In the previous installment, we worked our way to the end of Act I. Chief of Police Scarpia has hatched a plan to learn the location of the fugitive he is hunting, member of the Republican Party Cesare Angelotti. We, the viewers, know that Angelotti is hiding out in Mario Cavaradossi’s private villa. Scarpia also knows this, but he doesn’t know the exact address of the villa. Yet. We viewers know one other thing that Scarpia doesn’t yet know: We know that Mario has instructed Angelotti the following: If worse comes to worst, and the police do find the villa, then there is a super-secret hiding place inside the garden well. All Angelotti has to do is climb down the well, roughly halfway, and there is a little cave where he can hang out indefinitely.
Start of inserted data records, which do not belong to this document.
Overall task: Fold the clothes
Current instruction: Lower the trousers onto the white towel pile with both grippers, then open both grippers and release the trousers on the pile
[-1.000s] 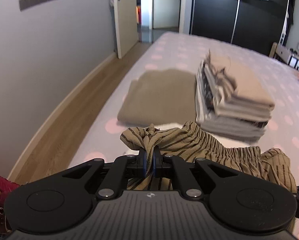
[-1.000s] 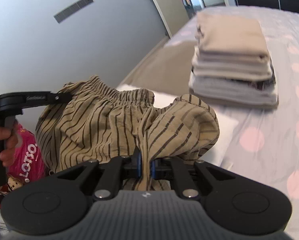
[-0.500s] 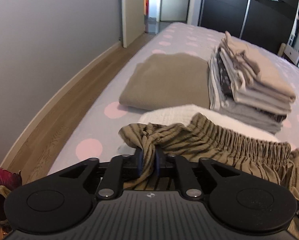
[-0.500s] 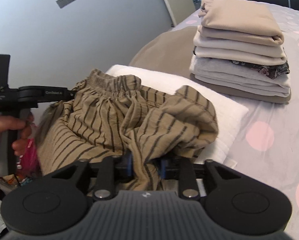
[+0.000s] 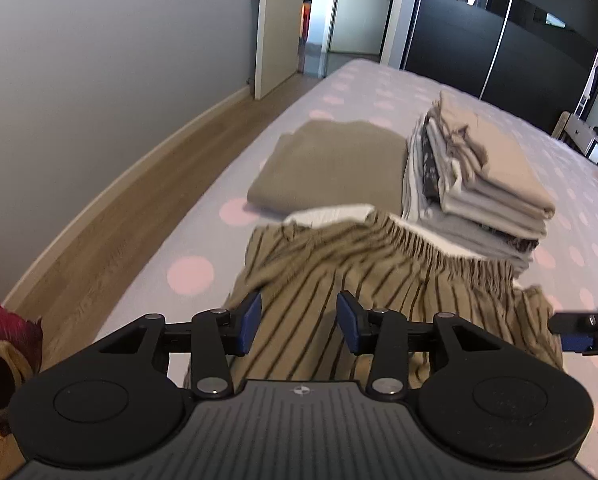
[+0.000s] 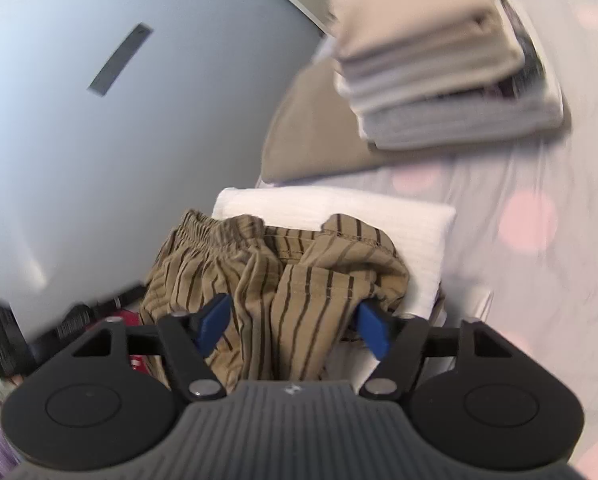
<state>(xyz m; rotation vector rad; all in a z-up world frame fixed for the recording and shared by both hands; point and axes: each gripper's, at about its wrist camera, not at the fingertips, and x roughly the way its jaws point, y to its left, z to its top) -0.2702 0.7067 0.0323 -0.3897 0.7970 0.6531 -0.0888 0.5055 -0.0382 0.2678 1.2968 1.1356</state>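
Release step: L gripper (image 5: pixel 298 322) fingers spreading, cloth lying loose between them; striped shorts (image 5: pixel 363 276) dropped on bed (image 5: pixel 203 216), waistband on white pillow (image 6: pixel 339 208). R gripper (image 6: pixel 293 322) fingers likewise opening, fabric unpinched. Next: regrip edges, fold flat.

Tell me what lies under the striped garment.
Under the striped garment a folded white cloth shows, sticking out behind and to the right, lying on the dotted bedsheet. The garment covers the near part of the white cloth, so how far it runs underneath stays hidden.
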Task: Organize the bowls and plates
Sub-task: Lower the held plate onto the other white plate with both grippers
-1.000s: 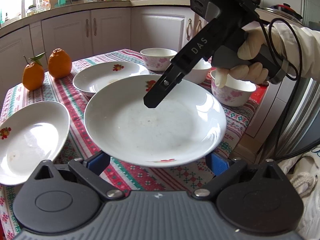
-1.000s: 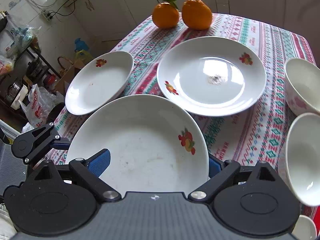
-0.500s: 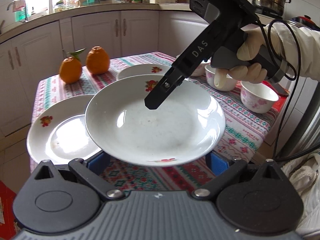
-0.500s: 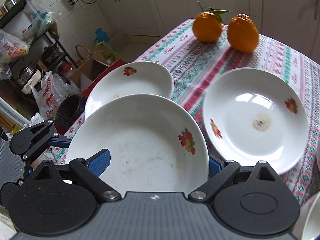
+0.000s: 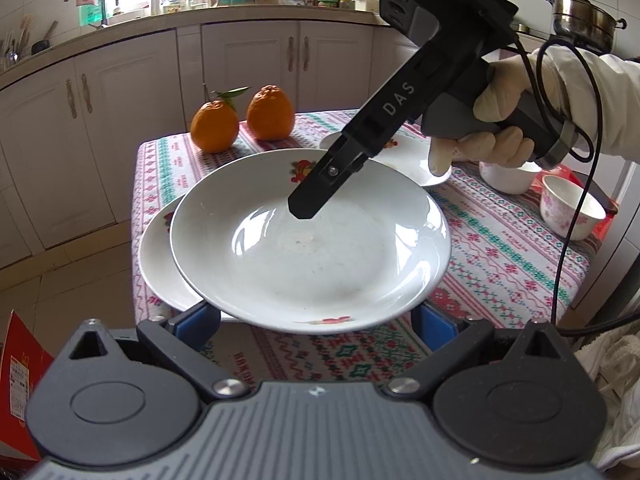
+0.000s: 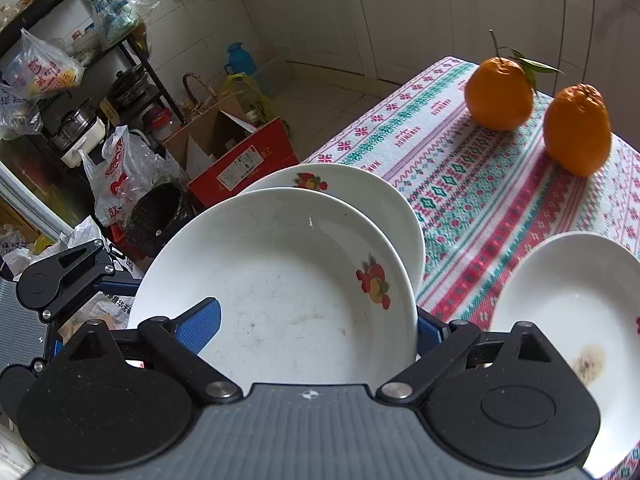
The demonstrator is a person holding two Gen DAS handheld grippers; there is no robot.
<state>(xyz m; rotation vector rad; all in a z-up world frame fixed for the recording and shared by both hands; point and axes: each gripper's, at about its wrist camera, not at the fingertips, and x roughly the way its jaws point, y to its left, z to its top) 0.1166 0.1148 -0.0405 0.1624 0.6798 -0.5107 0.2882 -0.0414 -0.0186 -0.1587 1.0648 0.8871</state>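
Observation:
A white plate (image 5: 312, 248) (image 6: 280, 292) with a fruit print hangs above the table, carried between both grippers. My right gripper (image 6: 316, 326) stands wide, wedged on the plate, its left blue pad (image 6: 200, 322) over the inside and the other finger under the rim. In the left wrist view its black finger (image 5: 316, 192) lies over the plate. My left gripper (image 5: 316, 320) is spread wide with both blue pads (image 5: 196, 320) under the near rim. A second white plate (image 5: 160, 264) (image 6: 360, 188) lies just below, at the table's corner.
A third plate (image 5: 420, 168) (image 6: 568, 300) with a brown stain lies to the right. Two floral bowls (image 5: 572, 208) stand further right. Two oranges (image 5: 244, 120) (image 6: 536, 112) sit at the far edge. Boxes and bags (image 6: 240, 160) crowd the floor beside the table.
Both grippers carried the plate leftward across the table, from over the middle to above the plate at the corner. Their hold on it looks unchanged.

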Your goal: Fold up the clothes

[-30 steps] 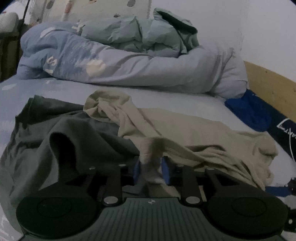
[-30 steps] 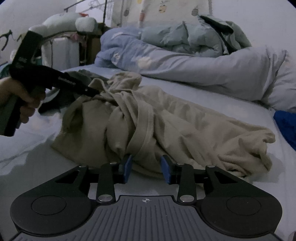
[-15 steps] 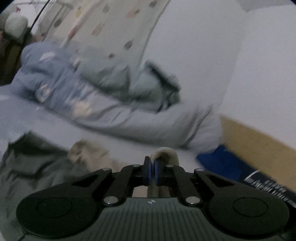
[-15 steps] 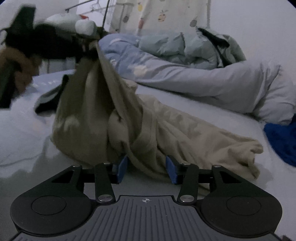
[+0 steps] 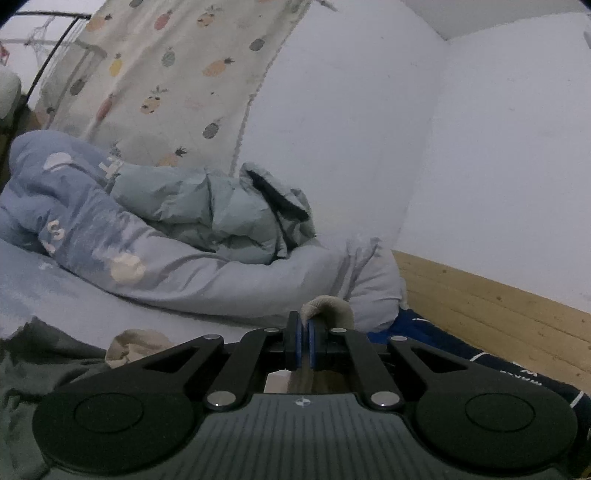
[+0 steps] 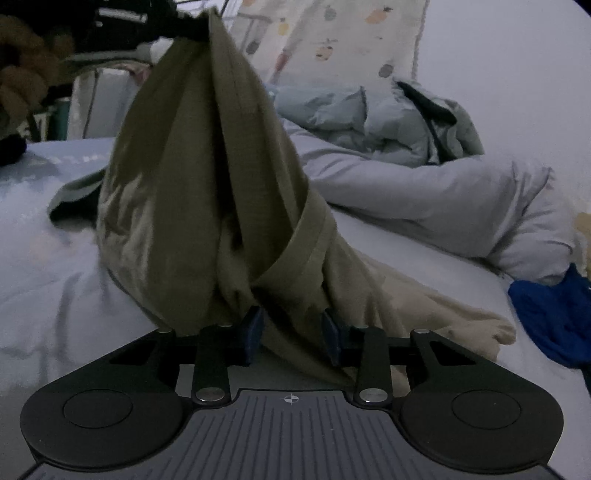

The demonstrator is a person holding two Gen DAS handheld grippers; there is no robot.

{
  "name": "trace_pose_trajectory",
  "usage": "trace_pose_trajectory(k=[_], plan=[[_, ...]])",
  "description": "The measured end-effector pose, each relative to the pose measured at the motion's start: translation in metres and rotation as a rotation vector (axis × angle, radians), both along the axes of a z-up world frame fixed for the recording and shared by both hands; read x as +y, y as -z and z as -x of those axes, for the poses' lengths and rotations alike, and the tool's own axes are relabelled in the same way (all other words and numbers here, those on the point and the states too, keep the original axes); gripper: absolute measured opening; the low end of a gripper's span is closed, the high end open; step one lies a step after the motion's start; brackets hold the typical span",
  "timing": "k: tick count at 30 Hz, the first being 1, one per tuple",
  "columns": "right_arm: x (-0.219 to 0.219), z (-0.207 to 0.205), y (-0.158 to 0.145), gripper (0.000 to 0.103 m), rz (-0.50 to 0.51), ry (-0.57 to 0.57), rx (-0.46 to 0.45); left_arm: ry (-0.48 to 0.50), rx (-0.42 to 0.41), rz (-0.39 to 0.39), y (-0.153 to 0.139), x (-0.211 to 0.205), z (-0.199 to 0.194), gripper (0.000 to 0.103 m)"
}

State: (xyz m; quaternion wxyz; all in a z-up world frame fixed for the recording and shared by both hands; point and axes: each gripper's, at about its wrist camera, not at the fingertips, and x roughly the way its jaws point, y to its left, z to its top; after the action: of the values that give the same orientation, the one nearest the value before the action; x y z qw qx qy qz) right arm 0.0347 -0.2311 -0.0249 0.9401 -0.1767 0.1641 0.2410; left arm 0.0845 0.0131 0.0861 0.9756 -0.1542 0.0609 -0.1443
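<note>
**Beige shirt lifted by left tongs, right tongs closing on it**

Left tongs (image 5: pixel 303 345) clamped tight on a fold of the beige shirt (image 6: pixel 207 177); a small loop of cloth pokes up past the blue pads (image 5: pixel 293 341). In the right wrist view the shirt hangs as a tall cone from the left tongs (image 6: pixel 192 29) at top left, held by a hand (image 6: pixel 22 70) (blurred, dark). Its lower part trails right across the bed (image 6: pixel 48 295).

Right tongs (image 6: pixel 291 332) sit low at the shirt's near edge, jaws part-way apart and just been closing, cloth between them; can't tell if pads press it.

Dark green garment (image 5: pixel 33 365) lies on the bed, near left. Rolled blue duvet (image 5: pixel 207 273) at far side, grey puffer jacket (image 5: pixel 221 210) on top. Blue cloth (image 6: pixel 554 317) at right. Pineapple-print curtain (image 5: pixel 166 74) behind.
</note>
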Motion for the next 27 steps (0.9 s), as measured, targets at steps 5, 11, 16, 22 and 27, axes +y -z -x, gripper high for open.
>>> trace_pose_trajectory(k=[5,11,16,22,27], plan=[[0.001,0.002,-0.013,0.001,-0.056,0.013,-0.054,-0.028,-0.012,-0.021,-0.004,0.007,0.006,0.007],[-0.041,0.020,-0.082,0.001,-0.276,0.088,-0.120,-0.069,-0.054,-0.009,-0.024,0.021,0.023,0.007],[-0.074,0.041,-0.126,0.001,-0.494,0.064,-0.076,-0.065,-0.134,-0.012,-0.051,0.020,0.046,0.007],[-0.073,0.023,-0.120,0.002,-0.494,-0.014,0.191,-0.146,-0.034,-0.142,-0.039,0.022,0.039,0.007],[-0.027,-0.032,-0.066,0.003,-0.269,-0.013,0.334,-0.240,0.248,-0.126,0.028,0.043,-0.007,0.007]])
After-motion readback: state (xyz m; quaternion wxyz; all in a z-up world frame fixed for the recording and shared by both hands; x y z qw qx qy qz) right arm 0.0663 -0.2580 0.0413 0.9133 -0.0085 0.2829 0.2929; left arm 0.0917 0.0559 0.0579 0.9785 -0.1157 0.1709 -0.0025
Somebody was really thinking ahead, when they built this villa!
Scarpia’s plan to find the villa (whose address Mario has kept secret, in his concern to protect the reputation of his lover, Floria Tosca) consists of using Floria’s main personality flaw against her: Her sexual jealousy. Scarpia explicitly compares himself to Shakespeare’s Iago. Just as Iago used a handkerchief to stoke Othello’s jealousy, so Scarpia uses the fan belonging to Angelotti’s sister, the Marchesa Attavanti. Marchesa had left the fan for her brother, as part of a disguise he could use, the classic dressing in woman’s clothes to escape Rome gambit. But Cesare carelessly left the fan behind when he fled to Mario’s villa. And the fan is stamped with the Attavanti family logo! Scarpia shows Floria the fan, along with the portrait of Marchesa that Mario had been painting. See, in the backstory Mario had seen this lovely stranger sitting in the church, and had surreptitously used her blonde countenance as the model for his picture of Mary Magdalene. Aside from that, they never met, and there was nothing going on between them. But Floria doesn’t know that and is easily manipulable. Sure enough, under Scarpia’s prodding, her violent jealousy flares up. She instantly convinces herself that Mario is having an affair with this beautiful blonde, and she rushes off to the villa to confront the lovers in the act. Scarpia sends his main henchperson, Spoletta to follow her in a carriage, and this is how Spoletta finds the villa. Pretty good police work, no?
Intermezzo – Stuff not shown on stage
In between Act I and Act II, some stuff takes place offstage that we are not privy to. This may be the reason why critics at the time panned the opera for having a confused plot. But the plot is actually not confused at all, it’s just that Puccini did not have the time or space to show us everything that happened in the story. And he left this big gap. This is typical of most operas, where the plot gaps have to be filled in by exposition. Wagner is famous for his lengthy expositions. Puccini not quite as wordy as Wagner. We learn (through quick exposition and inference) that Floria had rushed to Mario’s villa (which is not very far from the Church, in fact, and easily accessible on foot). If Floria had paused to look over her shoulder, she probably would have seen Spoletta following her closely in his horse and buggy.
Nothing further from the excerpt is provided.